> _Work item_: Scan the listing below. Copy each line that contains "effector".

> _Extracted data_:

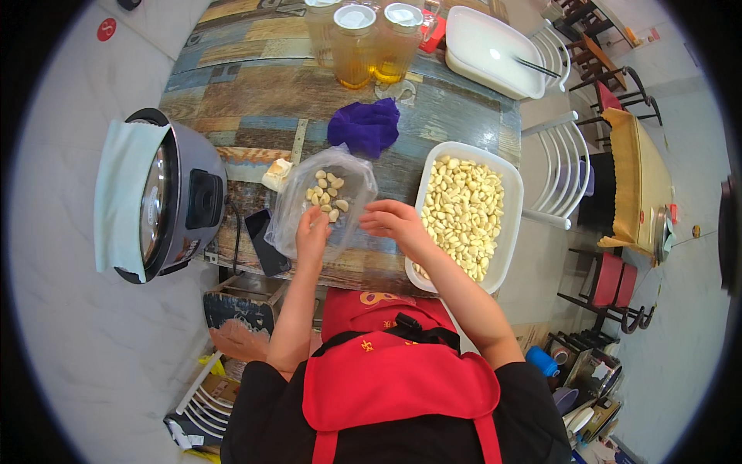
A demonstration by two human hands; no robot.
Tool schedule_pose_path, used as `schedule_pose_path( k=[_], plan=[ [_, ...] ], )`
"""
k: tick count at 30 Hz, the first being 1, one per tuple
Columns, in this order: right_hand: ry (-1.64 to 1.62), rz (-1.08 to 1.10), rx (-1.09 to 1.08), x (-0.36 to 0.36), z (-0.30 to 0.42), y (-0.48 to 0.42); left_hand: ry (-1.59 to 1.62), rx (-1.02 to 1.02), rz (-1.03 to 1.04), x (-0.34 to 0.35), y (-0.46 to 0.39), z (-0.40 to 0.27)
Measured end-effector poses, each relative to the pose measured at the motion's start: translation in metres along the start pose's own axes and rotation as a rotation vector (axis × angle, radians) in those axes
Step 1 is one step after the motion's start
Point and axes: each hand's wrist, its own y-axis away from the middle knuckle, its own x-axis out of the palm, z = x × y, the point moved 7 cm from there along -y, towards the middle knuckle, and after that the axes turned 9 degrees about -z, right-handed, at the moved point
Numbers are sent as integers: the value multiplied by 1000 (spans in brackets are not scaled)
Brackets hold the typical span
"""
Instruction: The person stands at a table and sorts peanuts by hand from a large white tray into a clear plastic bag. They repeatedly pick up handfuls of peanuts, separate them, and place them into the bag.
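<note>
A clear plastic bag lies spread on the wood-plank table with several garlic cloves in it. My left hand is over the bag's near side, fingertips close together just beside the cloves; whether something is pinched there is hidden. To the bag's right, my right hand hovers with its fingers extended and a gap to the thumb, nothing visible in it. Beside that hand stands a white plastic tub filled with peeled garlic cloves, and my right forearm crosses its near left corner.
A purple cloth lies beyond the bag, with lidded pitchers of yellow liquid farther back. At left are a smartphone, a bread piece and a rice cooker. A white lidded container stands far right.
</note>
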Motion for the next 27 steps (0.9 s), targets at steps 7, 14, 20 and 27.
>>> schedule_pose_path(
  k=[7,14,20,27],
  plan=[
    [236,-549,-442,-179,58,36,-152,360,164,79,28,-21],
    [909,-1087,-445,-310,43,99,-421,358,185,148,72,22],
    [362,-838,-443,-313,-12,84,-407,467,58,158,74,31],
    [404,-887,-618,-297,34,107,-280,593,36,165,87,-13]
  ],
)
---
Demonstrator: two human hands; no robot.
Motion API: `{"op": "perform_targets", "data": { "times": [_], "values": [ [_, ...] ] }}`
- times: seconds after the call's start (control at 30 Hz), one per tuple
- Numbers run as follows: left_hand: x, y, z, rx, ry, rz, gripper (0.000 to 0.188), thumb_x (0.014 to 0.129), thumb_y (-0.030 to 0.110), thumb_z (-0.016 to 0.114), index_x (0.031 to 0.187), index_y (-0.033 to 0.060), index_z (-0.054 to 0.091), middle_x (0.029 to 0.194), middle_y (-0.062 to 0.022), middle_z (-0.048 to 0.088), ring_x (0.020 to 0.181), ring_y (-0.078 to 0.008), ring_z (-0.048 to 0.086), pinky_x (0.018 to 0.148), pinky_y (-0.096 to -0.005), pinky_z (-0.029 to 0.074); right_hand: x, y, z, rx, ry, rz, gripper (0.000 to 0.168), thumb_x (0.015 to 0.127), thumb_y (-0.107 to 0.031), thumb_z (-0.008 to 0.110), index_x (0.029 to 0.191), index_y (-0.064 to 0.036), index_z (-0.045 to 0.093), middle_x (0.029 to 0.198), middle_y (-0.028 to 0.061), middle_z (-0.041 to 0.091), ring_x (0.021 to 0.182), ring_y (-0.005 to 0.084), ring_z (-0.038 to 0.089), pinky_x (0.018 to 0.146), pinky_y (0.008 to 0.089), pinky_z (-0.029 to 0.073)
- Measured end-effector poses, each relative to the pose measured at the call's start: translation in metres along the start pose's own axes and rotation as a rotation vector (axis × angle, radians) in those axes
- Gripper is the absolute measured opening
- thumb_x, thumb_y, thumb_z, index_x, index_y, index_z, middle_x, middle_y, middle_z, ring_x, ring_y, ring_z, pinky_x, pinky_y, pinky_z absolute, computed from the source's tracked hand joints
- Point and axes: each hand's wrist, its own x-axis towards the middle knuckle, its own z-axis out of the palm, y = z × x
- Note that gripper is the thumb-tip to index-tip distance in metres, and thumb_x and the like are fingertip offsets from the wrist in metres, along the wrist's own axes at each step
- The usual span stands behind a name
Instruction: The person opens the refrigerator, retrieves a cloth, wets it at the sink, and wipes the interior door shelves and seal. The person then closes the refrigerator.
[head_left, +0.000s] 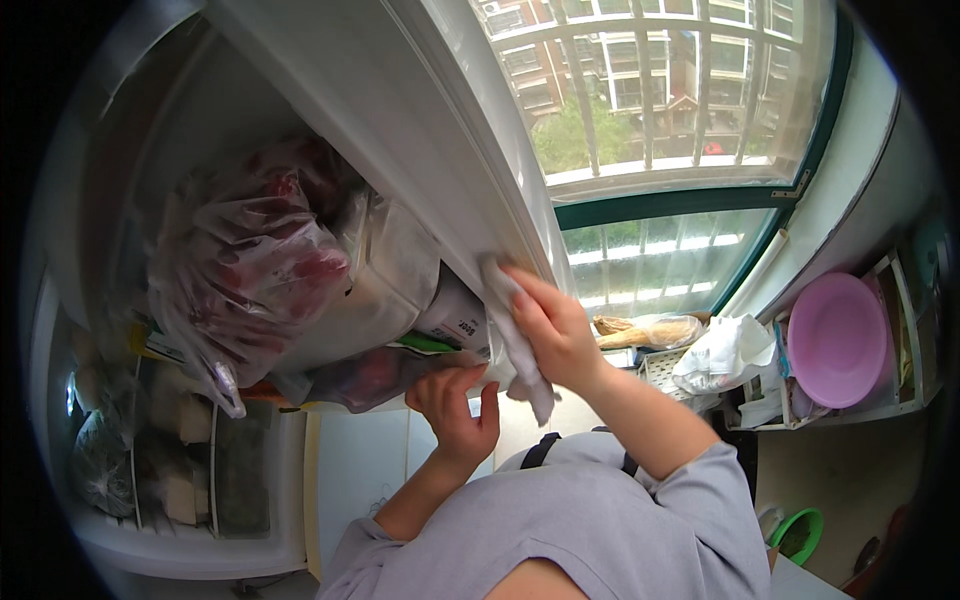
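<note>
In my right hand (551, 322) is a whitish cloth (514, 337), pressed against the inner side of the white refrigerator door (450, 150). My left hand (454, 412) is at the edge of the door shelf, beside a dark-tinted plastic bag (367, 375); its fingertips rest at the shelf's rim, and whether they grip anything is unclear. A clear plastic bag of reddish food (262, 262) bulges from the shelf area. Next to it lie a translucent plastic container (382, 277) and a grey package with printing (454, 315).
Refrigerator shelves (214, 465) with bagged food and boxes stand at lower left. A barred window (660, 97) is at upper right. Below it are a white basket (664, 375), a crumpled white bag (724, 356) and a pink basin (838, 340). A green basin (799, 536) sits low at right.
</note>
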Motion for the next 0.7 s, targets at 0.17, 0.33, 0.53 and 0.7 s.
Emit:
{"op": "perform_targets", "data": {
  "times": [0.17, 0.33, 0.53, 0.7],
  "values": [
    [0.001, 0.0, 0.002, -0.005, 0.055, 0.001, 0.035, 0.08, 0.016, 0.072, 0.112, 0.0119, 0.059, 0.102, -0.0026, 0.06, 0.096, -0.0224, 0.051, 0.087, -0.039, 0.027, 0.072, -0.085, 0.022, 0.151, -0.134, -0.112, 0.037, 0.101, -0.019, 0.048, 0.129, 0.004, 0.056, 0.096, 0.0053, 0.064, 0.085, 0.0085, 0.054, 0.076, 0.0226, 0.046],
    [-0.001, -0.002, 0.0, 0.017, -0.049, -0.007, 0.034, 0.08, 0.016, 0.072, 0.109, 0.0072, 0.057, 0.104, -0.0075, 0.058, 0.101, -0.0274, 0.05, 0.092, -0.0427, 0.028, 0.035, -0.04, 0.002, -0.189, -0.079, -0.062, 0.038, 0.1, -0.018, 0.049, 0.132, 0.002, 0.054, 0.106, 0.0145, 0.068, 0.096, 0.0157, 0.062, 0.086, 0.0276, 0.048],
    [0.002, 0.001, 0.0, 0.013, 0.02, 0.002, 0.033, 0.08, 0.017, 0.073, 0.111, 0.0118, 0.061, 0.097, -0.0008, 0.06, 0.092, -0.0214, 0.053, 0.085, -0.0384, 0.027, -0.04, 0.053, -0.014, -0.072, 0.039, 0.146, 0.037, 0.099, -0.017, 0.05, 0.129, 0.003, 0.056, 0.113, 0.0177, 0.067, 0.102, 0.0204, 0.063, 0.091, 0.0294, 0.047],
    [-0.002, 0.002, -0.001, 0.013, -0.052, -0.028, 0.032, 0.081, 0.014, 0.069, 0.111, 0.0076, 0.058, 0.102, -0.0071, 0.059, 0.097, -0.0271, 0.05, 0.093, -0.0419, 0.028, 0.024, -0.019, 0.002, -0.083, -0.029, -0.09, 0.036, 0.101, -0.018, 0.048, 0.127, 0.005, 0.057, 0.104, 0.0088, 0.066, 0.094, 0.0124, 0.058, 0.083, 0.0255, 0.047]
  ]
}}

> _Output of the exercise_:
Measured end-effector poses, each relative to the pose measured at the motion's start: translation in metres along the start pose's own axes and rotation as a rotation vector (axis × angle, radians) in those axes
- Measured end-effector poses, each relative to the pose measured at the call's start: translation in metres along the start pose's own axes and rotation as a rotation vector (axis × angle, radians) in those axes

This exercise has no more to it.